May 19th is Bike to Work Day! At SGA, we believe that bicycling is a great way to demonstrate behavior change. Remember when you were a kid and you first learned how to ride a bike? At first, you were scared: Don’t let me fall! Of course, you fell. But then you got back up because you were motivated: Learn to ride a bike by yourself. This whole process involved removing barriers, while promoting motivators. In essence, the steps needed to change behavior.
So how do you remove barriers to get people to bike more or to get them to change? Here are three wheely good ways to overcome barriers:
1) Remove the perceived danger of riding by making the experience positive. A short bike ride can:
- Break down old perceptions: hard and scary
- Create new perceptions: easy and fun
2) To overcome resistance, start with baby steps. Overcoming one small step of the task is easier than tackling the whole task at one time.

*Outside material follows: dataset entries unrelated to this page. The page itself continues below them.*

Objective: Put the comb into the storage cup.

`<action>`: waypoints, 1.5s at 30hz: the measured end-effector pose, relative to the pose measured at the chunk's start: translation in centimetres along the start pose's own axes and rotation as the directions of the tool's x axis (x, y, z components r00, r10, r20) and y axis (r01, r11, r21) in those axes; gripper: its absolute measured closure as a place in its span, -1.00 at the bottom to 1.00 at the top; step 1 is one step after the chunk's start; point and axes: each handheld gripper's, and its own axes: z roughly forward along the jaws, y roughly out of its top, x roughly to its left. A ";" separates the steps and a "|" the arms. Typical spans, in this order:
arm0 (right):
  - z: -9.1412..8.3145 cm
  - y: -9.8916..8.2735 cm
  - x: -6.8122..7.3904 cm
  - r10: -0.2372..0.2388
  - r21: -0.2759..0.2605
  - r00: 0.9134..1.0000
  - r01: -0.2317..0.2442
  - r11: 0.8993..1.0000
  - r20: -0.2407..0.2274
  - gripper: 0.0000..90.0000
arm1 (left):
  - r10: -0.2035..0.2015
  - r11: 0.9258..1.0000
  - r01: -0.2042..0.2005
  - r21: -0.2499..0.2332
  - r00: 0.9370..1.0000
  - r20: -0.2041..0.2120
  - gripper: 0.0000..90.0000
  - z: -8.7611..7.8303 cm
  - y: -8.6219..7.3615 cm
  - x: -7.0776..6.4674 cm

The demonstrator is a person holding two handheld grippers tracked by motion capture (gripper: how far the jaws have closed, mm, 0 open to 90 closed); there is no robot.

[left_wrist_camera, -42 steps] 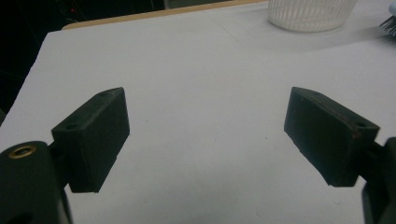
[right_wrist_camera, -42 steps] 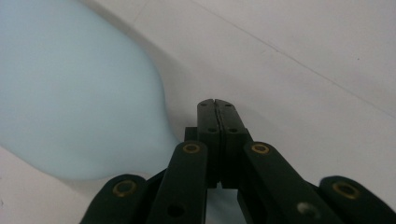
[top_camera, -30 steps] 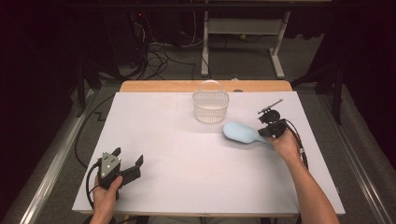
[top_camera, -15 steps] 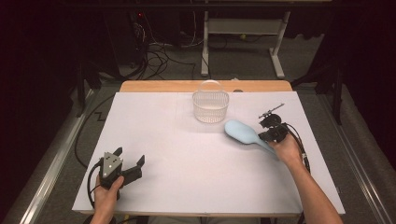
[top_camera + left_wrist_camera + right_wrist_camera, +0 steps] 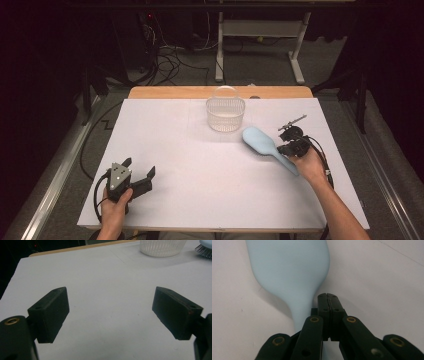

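A pale blue hairbrush [image 5: 260, 140] lies slantwise on the white table sheet [image 5: 175, 130], right of centre, with its head toward the basket; its bristles [image 5: 203, 248] face down. My right gripper [image 5: 284, 147] sits over the handle. In the right gripper view its jaws [image 5: 327, 296] are pressed together with nothing between the pads, and the brush [image 5: 289, 270] runs under and left of them. My left gripper [image 5: 140, 169] rests near the front left, held by a hand, its jaws [image 5: 110, 310] wide apart over bare sheet.
A white mesh basket [image 5: 225, 112] with a handle stands at the back centre, just left of the brush head; its base [image 5: 162, 247] also shows in the left gripper view. A wooden table edge [image 5: 220, 92] runs behind it. Cables trail on the floor beyond.
The right gripper has shifted slightly toward the near edge, and the brush has swung to a steeper slant. The left gripper has not moved.
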 end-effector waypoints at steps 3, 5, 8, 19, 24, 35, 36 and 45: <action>-0.3 -0.2 0.1 0.000 -0.006 1.000 -0.001 1.000 -0.002 1.00 | -0.002 1.000 0.002 0.001 1.000 0.000 -0.67 0.0 0.0 0.0; -0.5 -0.2 0.2 0.000 -0.004 1.000 0.000 1.000 -0.001 1.00 | 0.000 1.000 0.000 0.001 1.000 0.002 -0.67 0.0 0.0 0.0; -0.6 -0.3 0.4 -0.004 -0.006 1.000 0.004 1.000 0.000 1.00 | 0.000 1.000 0.000 -0.001 1.000 0.001 -0.67 0.0 0.0 0.0; -0.6 -1.0 0.9 -0.007 -0.007 1.000 0.007 1.000 -0.013 1.00 | -0.001 1.000 0.001 -0.001 1.000 0.002 -0.67 0.0 0.0 0.0; -0.8 -1.2 1.1 -0.003 -0.012 1.000 0.003 1.000 -0.018 1.00 | -0.002 1.000 0.002 -0.001 1.000 0.004 -0.67 0.0 0.0 -0.1; -1.4 -1.6 1.4 0.009 -0.032 1.000 -0.010 0.999 -0.016 1.00 | 0.000 1.000 0.000 -0.002 1.000 0.002 -0.67 0.0 0.1 0.0; -1.4 -1.6 1.5 0.011 -0.036 1.000 -0.012 0.999 -0.015 1.00 | 0.000 1.000 0.000 -0.001 1.000 0.002 -0.67 0.0 0.1 0.0; -2.4 -1.6 1.5 0.043 -0.097 0.999 -0.045 0.994 -0.023 0.87 | 0.008 1.000 -0.008 -0.002 1.000 0.001 -0.67 0.0 0.1 -0.2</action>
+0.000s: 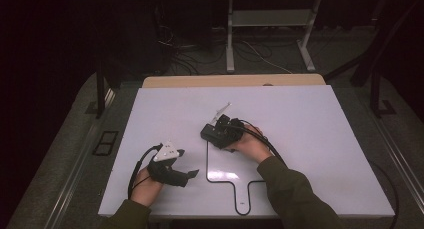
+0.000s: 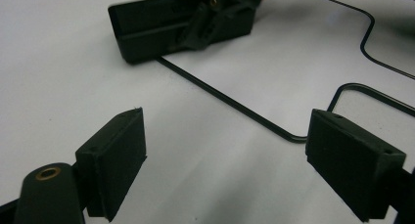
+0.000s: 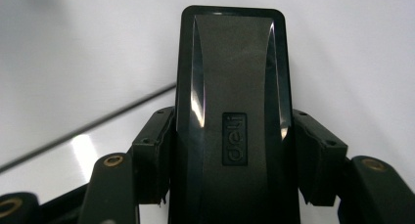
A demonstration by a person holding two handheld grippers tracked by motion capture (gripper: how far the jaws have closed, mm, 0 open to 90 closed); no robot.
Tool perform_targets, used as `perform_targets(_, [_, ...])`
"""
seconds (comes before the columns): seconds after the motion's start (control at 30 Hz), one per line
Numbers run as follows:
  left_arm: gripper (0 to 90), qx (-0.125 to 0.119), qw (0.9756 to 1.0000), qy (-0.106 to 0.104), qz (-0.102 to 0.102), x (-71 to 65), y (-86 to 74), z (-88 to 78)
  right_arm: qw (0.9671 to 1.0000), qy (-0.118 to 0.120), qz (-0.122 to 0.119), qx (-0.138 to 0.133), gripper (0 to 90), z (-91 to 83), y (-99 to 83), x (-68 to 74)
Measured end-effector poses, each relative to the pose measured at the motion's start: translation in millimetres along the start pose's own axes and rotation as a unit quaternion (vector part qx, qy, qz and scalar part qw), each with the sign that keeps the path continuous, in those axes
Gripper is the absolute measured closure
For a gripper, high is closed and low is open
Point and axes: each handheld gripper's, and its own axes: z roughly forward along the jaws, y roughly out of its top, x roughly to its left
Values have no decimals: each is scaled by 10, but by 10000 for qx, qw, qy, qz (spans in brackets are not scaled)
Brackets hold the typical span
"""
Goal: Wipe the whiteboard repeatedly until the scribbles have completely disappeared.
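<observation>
Black whiteboard eraser [image 3: 234, 111] clamped between right gripper [image 3: 234, 155] jaws on white board [image 1: 310, 139]; left gripper [image 2: 225, 158] jaws spread wide, empty, resting nearby.

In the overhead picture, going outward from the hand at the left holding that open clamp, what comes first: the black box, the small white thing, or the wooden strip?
1. Black box, in the right gripper, to the right of the left gripper.
2. Small white object, just beyond the box.
3. Wooden strip, along the table's far edge.
</observation>
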Motion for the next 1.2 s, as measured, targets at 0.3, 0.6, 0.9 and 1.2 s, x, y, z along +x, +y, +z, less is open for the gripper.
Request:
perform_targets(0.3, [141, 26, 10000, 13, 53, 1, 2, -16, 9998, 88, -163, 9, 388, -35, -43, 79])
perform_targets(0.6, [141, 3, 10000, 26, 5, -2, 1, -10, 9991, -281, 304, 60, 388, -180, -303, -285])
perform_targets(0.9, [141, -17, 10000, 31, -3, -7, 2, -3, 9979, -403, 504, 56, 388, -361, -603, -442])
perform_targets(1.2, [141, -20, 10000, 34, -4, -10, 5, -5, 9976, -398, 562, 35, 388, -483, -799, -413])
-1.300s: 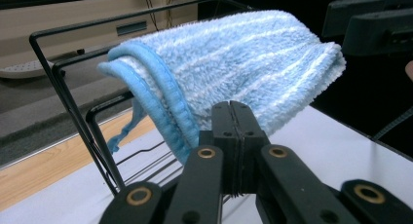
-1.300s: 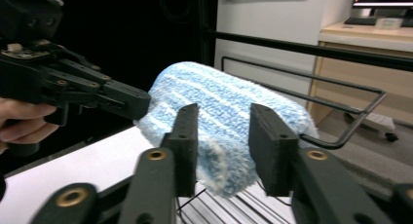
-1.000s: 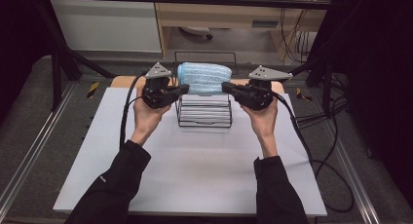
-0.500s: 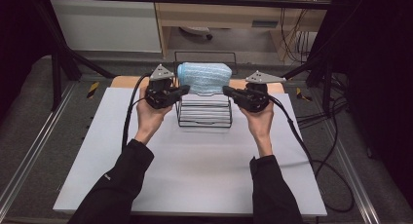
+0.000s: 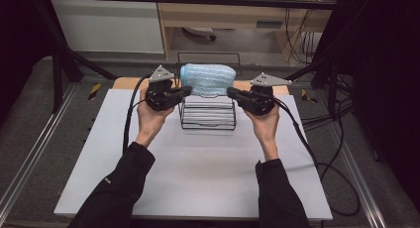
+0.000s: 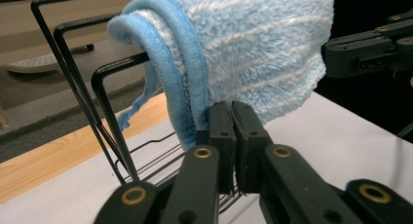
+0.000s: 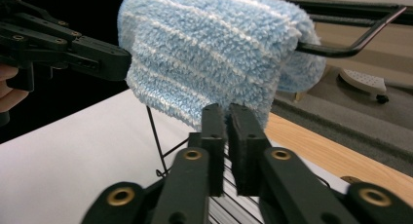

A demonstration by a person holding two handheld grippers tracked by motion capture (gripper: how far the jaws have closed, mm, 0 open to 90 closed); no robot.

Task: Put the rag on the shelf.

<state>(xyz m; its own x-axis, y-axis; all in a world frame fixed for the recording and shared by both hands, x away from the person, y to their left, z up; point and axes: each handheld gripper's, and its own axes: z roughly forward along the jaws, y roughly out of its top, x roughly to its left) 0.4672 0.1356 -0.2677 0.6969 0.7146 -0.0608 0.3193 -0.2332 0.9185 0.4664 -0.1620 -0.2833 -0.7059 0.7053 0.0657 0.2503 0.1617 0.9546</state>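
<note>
While the blue towel (image 5: pixel 208 79) hangs folded over the top bar of the black wire rack (image 5: pixel 208 114), the left gripper (image 5: pixel 185 90) sits at the rack's left end and the right gripper (image 5: pixel 232 92) at its right end. Each has just begun parting its jaws; they stand almost together, tips at the towel's lower edge, nothing visibly pinched. Beneath the rack lies a white board (image 5: pixel 198 168).

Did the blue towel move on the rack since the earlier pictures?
No. In the high view the towel lies draped over the top of the wire rack, in the same place against the rack and the wooden strip behind it.
</note>
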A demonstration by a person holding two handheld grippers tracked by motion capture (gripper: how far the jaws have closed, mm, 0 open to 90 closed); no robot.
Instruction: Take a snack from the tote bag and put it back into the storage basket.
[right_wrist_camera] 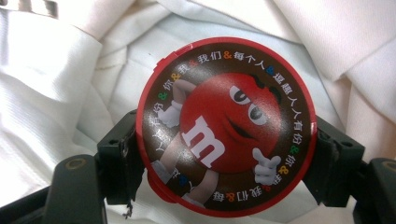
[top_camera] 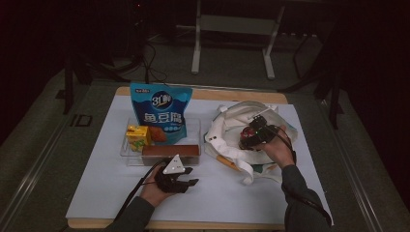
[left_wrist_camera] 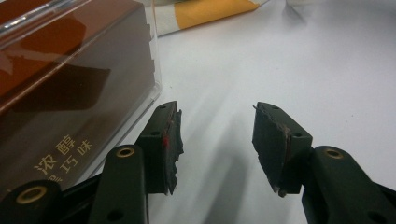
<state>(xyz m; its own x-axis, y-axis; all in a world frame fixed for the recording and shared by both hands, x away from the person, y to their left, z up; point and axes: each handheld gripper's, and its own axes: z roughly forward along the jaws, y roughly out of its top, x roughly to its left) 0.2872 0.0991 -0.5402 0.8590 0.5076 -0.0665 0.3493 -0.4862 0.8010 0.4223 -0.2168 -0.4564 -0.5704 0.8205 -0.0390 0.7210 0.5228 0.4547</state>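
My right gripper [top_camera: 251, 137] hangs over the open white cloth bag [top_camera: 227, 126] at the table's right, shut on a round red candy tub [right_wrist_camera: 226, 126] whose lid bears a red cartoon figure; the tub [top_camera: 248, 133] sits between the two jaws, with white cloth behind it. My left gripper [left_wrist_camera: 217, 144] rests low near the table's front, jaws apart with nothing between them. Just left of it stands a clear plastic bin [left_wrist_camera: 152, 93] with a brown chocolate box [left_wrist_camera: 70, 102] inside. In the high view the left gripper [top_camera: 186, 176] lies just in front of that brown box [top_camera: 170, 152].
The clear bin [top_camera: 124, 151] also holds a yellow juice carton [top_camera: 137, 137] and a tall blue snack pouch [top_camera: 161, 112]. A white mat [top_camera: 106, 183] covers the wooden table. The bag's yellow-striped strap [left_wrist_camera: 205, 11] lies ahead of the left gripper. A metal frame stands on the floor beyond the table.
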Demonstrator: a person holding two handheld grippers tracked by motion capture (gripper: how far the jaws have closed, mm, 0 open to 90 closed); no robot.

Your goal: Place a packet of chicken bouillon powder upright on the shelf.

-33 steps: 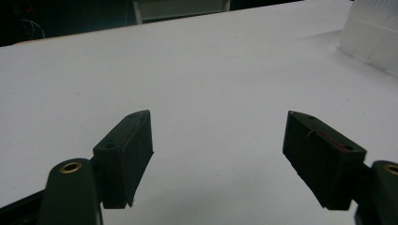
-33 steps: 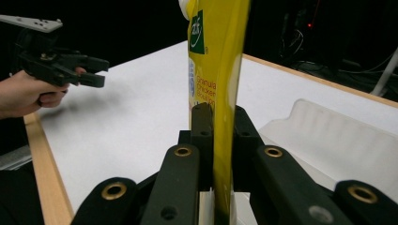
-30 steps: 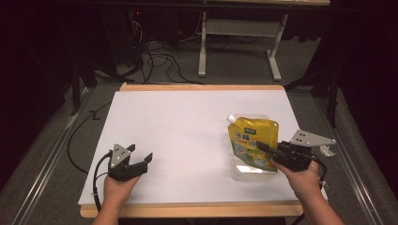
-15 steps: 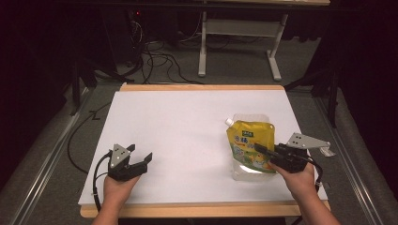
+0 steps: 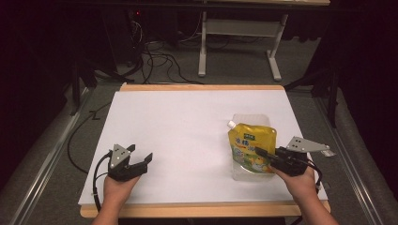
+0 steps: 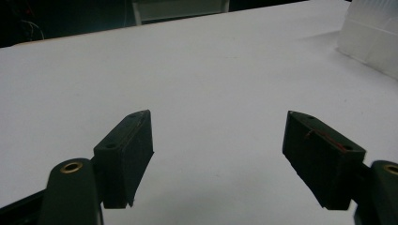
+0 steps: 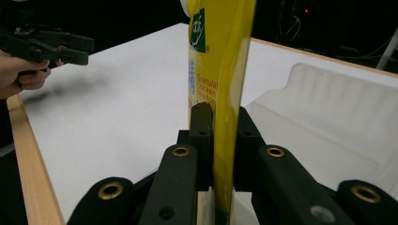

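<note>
Dark floor with cables and a white desk frame (image 5: 239, 42) lies at twelve o'clock beyond the table (image 5: 187, 117), whose white top has a wooden rim. On it, at about four o'clock from the middle, sits a clear tray (image 5: 248, 122). Over the tray is a yellow pouch (image 5: 251, 145), its white spout at eleven o'clock. The right gripper (image 5: 265, 157) pinches the pouch's lower edge, jaws pressed tight on the film; in the right gripper view the pouch (image 7: 220, 70) rises edge-on between them. At seven o'clock the left gripper (image 5: 138, 157) rests over bare table, jaws spread wide, nothing between them.
</note>
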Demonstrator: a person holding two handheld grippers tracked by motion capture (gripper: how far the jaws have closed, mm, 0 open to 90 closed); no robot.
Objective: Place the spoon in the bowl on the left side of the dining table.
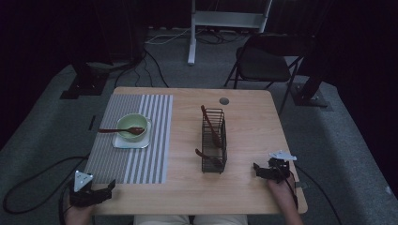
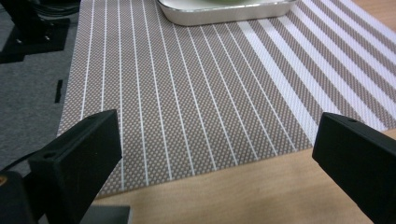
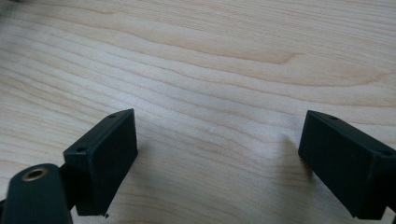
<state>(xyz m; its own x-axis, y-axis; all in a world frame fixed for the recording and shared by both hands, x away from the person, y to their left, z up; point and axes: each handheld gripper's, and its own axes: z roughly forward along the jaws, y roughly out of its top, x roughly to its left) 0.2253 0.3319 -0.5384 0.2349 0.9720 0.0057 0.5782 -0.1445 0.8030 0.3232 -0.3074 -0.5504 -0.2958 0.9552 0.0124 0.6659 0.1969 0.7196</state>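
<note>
Wooden table (image 1: 244, 187): pale top, carrying everything in the high view.
Placemat (image 1: 141, 159): grey with white stripes, on the table's left half; its near edge lay just ahead of the left gripper.
Wire rack (image 1: 214, 145): black, upright near the middle, between the two grippers, dark red utensils (image 1: 210, 123) leaning in it.
Plate (image 1: 123, 142): white, squarish, on the placemat.
Bowl (image 1: 132, 125): green, on the plate, with a dark red spoon (image 1: 119, 131) resting across it.
Left gripper (image 1: 92, 193): at the near left corner, jaws spread wide, holding nothing.
Right gripper (image 1: 263, 169): on bare wood right of the rack, jaws apart, empty.
</note>
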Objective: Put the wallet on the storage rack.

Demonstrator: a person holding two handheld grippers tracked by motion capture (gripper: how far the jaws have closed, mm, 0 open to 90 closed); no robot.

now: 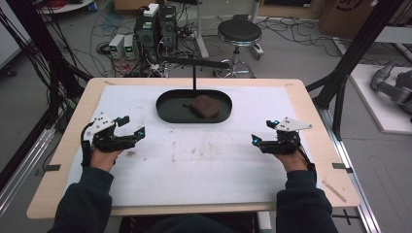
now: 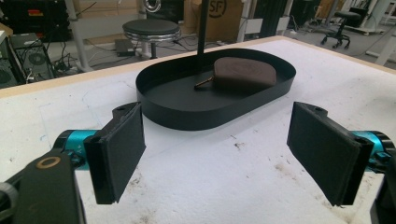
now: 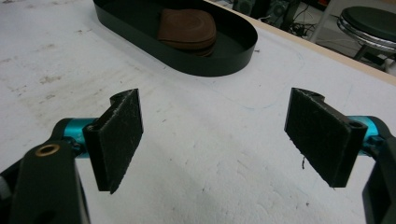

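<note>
The brown pouch (image 1: 204,106) lies inside the black oval tray (image 1: 167,108) at the 12 o'clock side of the bench (image 1: 63,145). The left tongs (image 1: 130,127) rest at 9 o'clock, jaws apart and holding nothing. The right tongs (image 1: 262,132) rest at 3 o'clock, jaws likewise apart, well clear of the tray.

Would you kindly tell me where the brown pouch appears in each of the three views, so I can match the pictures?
High view: the brown pouch lies in the right half of the black oval tray, above centre.
Left gripper view: the pouch is right of centre near the top, beyond the open jaws.
Right gripper view: the pouch is at the top, left of centre.
Shared landmark: the tray itself, on the white mat.
</note>
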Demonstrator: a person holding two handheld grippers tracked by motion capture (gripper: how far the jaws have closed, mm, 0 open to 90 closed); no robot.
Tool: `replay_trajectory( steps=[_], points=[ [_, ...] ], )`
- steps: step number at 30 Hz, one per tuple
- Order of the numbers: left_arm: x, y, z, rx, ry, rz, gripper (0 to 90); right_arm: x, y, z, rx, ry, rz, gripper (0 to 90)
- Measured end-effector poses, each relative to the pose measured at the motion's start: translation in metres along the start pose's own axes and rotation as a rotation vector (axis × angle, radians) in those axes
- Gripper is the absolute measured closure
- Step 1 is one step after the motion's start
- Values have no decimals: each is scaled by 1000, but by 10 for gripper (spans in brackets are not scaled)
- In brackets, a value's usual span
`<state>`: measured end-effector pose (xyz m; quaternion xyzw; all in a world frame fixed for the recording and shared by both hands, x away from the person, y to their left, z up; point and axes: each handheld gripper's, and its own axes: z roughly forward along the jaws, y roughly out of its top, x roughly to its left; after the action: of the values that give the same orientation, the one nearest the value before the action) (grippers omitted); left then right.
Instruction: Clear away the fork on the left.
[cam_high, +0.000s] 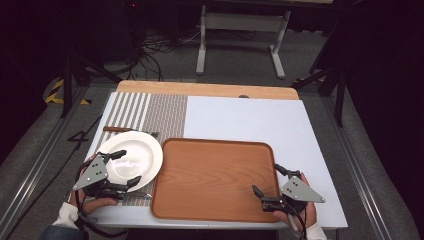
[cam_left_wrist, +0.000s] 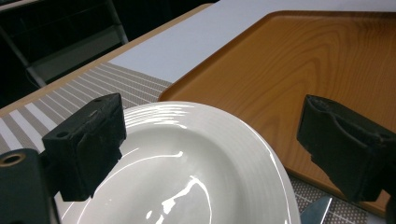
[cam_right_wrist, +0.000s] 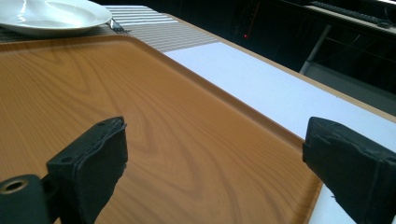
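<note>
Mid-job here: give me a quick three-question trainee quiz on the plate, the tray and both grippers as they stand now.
1. True or false: the white plate lies inside the wooden tray.
2. Which gripper has its jaws on either side of the plate? A) left gripper B) right gripper
3. What does the plate rest on?

Key:
1. False; it lies beside the tray, to its left in the high view.
2. A; the jaws stand open and do not press on it.
3. The striped placemat.

White plate (cam_high: 134, 159), brown wood-grain tray (cam_high: 215, 177), striped placemat (cam_high: 150, 110)
</note>
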<state>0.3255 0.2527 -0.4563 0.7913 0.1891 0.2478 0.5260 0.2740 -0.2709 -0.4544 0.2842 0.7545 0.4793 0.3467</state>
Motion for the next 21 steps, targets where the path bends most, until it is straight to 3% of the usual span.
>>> replay_trajectory(
  steps=[6,13,17,21],
  points=[
    [-1,5,0,-5,-9,19,100,1,0,-10,-24,-5,11,79],
    [4,6,-9,-1,-3,19,94,3,2,-6,-25,3,-1,80],
    [13,10,-15,0,13,11,92,5,2,-3,-13,18,-4,80],
    [34,16,-19,54,32,33,97,4,2,-2,-14,17,-3,80]
  ],
)
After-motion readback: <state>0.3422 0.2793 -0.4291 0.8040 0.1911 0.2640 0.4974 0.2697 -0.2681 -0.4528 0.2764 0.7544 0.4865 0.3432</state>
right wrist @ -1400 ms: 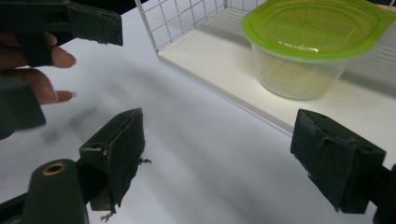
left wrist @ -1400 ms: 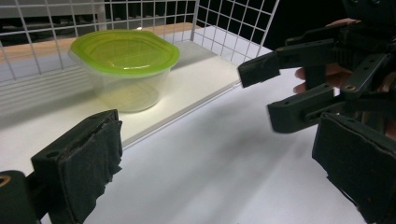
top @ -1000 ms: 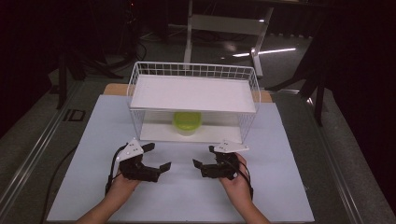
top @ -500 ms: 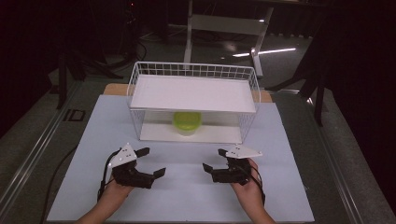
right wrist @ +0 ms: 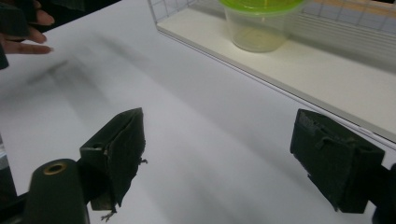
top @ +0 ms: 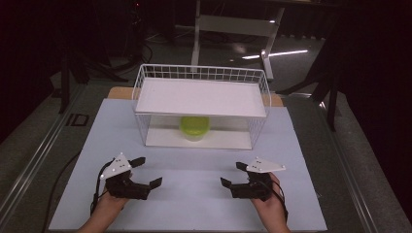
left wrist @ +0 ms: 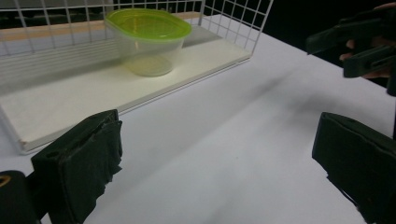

3) Make bicycling a social norm. Get beginners to team up with other bike riders. If they are the only person riding, it feels odd, but if they see more people doing it, the more normal it becomes.
While it’s important to overcome barriers, it’s also crucial to promote the motivators. We asked SGA staff what their motivations were to bike to work. Here’s what they said:
“I love riding my bike to work. I ride to work to help create a friendly biking culture in Long Beach. Our city has this big goal of being named as the most bike-friendly city in America. It’s up to us to make this dream happen.” Joy Contreras
“Biking to work makes me feel good, charges me with positivity, and allows me to enjoy the outside. I also want to show my daughter that cars aren’t the only way of transportation, especially for short distances.” Anya Liddiard
“I ride to get one less car off the road and a little bit less carbon going into the air. I ride 10 miles each way which gives me time to clear my mind and gets in my daily exercise in one fell swoop.” Stephen Groner
Changing behavior isn’t easy, but it can be done. Remember, change is like riding a bicycle. Hard at first, but easier as you practice.